**EXERCISE DESCRIPTION**
Report how many lines in the records that follow have the word "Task" in them, giving the number and nothing more.

**MATERIAL SHOWN**
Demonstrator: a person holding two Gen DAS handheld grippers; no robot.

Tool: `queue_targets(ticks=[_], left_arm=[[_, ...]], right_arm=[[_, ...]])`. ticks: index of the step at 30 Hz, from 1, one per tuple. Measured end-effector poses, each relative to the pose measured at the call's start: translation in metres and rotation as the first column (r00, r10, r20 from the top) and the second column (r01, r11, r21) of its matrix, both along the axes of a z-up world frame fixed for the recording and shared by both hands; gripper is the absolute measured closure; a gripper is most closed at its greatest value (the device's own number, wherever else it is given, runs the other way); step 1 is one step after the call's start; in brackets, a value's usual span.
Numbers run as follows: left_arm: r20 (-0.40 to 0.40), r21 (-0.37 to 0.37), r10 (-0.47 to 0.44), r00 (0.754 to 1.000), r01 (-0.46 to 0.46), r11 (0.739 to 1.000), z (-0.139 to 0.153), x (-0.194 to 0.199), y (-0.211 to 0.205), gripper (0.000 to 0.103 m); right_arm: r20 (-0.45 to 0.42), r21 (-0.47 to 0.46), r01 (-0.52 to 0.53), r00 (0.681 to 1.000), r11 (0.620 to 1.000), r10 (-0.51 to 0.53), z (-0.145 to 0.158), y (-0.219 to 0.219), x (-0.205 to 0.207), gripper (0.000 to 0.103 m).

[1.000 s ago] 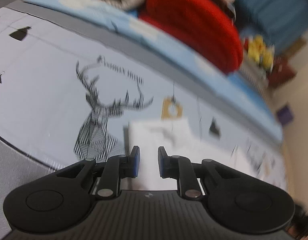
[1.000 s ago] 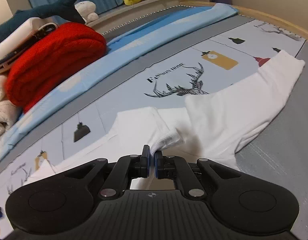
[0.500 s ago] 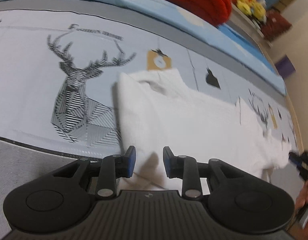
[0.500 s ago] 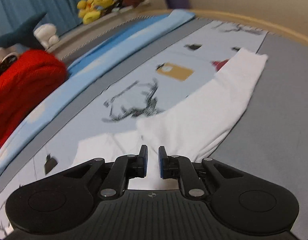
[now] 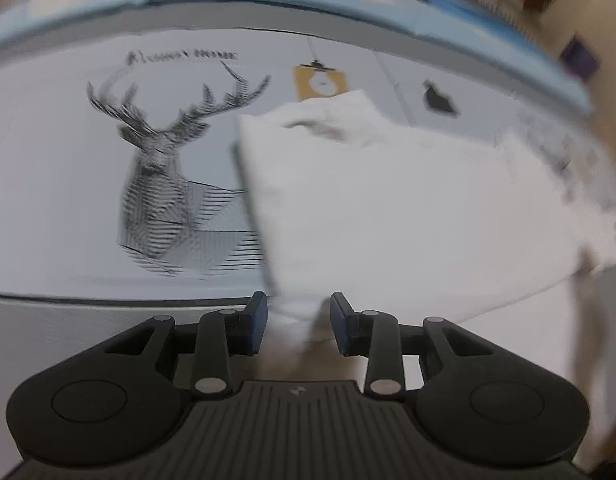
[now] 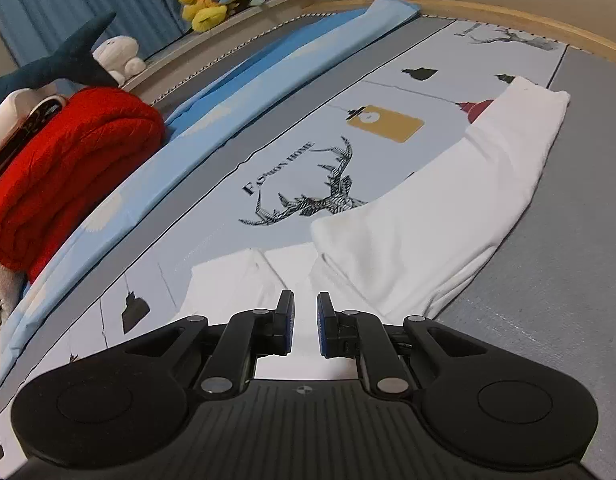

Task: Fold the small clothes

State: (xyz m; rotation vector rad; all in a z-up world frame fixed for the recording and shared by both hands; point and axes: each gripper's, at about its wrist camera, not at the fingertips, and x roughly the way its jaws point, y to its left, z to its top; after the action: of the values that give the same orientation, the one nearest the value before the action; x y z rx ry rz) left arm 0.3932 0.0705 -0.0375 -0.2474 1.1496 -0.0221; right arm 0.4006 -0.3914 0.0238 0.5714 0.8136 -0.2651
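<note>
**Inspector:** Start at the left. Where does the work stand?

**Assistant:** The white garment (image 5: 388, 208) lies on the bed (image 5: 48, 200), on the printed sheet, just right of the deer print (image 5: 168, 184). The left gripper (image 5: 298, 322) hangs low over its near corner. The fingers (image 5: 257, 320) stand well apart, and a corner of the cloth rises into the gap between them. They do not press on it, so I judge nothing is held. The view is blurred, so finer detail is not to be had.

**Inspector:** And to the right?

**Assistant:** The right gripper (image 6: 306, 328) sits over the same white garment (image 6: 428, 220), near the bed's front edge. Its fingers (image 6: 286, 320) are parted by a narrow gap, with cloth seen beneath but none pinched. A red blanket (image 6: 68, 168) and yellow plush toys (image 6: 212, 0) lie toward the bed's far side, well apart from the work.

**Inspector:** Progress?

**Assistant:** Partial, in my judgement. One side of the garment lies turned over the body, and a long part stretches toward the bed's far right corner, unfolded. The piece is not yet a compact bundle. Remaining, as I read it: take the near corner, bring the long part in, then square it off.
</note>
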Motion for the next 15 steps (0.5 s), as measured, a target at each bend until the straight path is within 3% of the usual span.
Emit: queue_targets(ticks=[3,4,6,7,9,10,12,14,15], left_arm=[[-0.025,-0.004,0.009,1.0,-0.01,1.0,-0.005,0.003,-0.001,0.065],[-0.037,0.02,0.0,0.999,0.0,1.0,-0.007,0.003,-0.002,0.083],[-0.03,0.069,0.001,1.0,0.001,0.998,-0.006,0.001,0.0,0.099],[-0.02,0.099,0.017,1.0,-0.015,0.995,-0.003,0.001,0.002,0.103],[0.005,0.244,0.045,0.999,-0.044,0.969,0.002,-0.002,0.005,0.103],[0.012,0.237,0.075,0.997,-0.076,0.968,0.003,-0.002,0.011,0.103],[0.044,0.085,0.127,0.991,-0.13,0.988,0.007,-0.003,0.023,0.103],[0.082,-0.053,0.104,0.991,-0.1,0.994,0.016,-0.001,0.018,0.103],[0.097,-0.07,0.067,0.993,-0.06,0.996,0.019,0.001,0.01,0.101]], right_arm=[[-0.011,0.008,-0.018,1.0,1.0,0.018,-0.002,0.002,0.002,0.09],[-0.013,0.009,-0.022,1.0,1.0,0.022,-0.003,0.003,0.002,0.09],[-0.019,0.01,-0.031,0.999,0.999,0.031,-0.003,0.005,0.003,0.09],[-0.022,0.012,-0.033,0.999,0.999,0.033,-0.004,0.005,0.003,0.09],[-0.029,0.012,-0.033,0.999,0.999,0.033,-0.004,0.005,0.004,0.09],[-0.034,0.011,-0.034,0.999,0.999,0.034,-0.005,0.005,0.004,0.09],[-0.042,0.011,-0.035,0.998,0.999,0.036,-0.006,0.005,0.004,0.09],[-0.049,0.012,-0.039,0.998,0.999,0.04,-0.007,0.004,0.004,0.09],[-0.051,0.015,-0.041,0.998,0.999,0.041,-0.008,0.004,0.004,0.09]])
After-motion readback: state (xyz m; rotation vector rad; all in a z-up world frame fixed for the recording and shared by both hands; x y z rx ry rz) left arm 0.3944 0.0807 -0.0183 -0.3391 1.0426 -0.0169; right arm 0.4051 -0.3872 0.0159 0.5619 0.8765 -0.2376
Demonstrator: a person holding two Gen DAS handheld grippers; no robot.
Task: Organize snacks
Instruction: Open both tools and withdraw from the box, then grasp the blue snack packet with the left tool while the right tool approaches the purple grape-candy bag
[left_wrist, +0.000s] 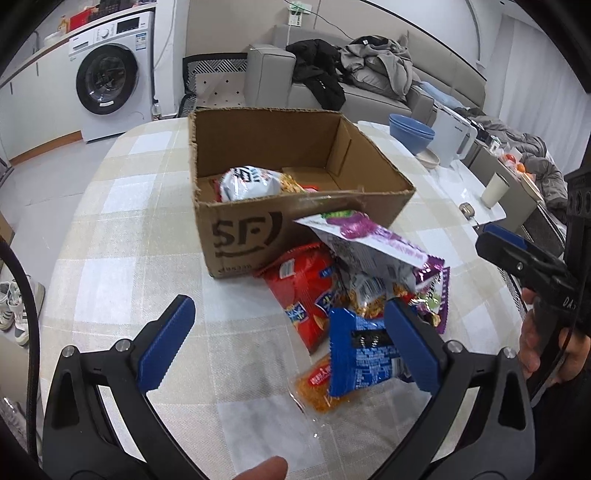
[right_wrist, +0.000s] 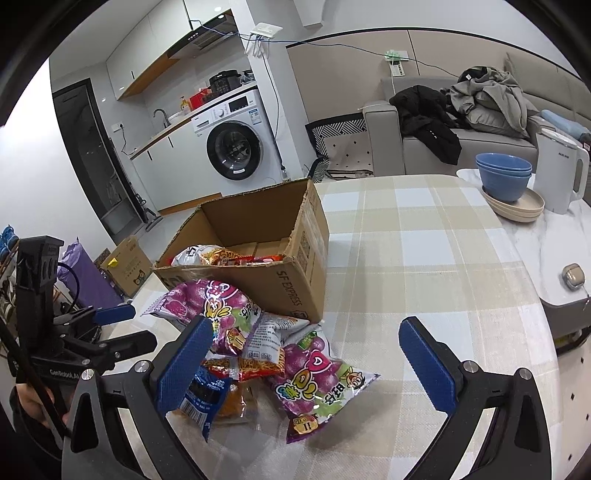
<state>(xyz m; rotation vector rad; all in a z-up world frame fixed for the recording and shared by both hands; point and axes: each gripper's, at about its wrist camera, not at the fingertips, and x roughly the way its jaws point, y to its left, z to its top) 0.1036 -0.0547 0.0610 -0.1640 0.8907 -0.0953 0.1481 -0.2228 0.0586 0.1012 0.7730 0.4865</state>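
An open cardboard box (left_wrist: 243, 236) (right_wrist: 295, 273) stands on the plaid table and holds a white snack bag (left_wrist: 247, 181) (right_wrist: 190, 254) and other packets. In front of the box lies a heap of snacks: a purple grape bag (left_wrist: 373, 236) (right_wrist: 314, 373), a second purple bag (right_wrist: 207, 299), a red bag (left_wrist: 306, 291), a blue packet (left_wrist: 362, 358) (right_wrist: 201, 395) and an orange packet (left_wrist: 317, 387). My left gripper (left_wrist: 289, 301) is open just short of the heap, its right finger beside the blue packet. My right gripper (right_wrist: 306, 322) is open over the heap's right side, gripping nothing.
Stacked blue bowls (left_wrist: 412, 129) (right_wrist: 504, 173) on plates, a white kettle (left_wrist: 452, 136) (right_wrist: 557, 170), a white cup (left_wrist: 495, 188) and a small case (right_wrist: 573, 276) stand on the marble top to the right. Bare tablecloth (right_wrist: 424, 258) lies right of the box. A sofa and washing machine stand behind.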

**EXERCISE RESPONSE**
2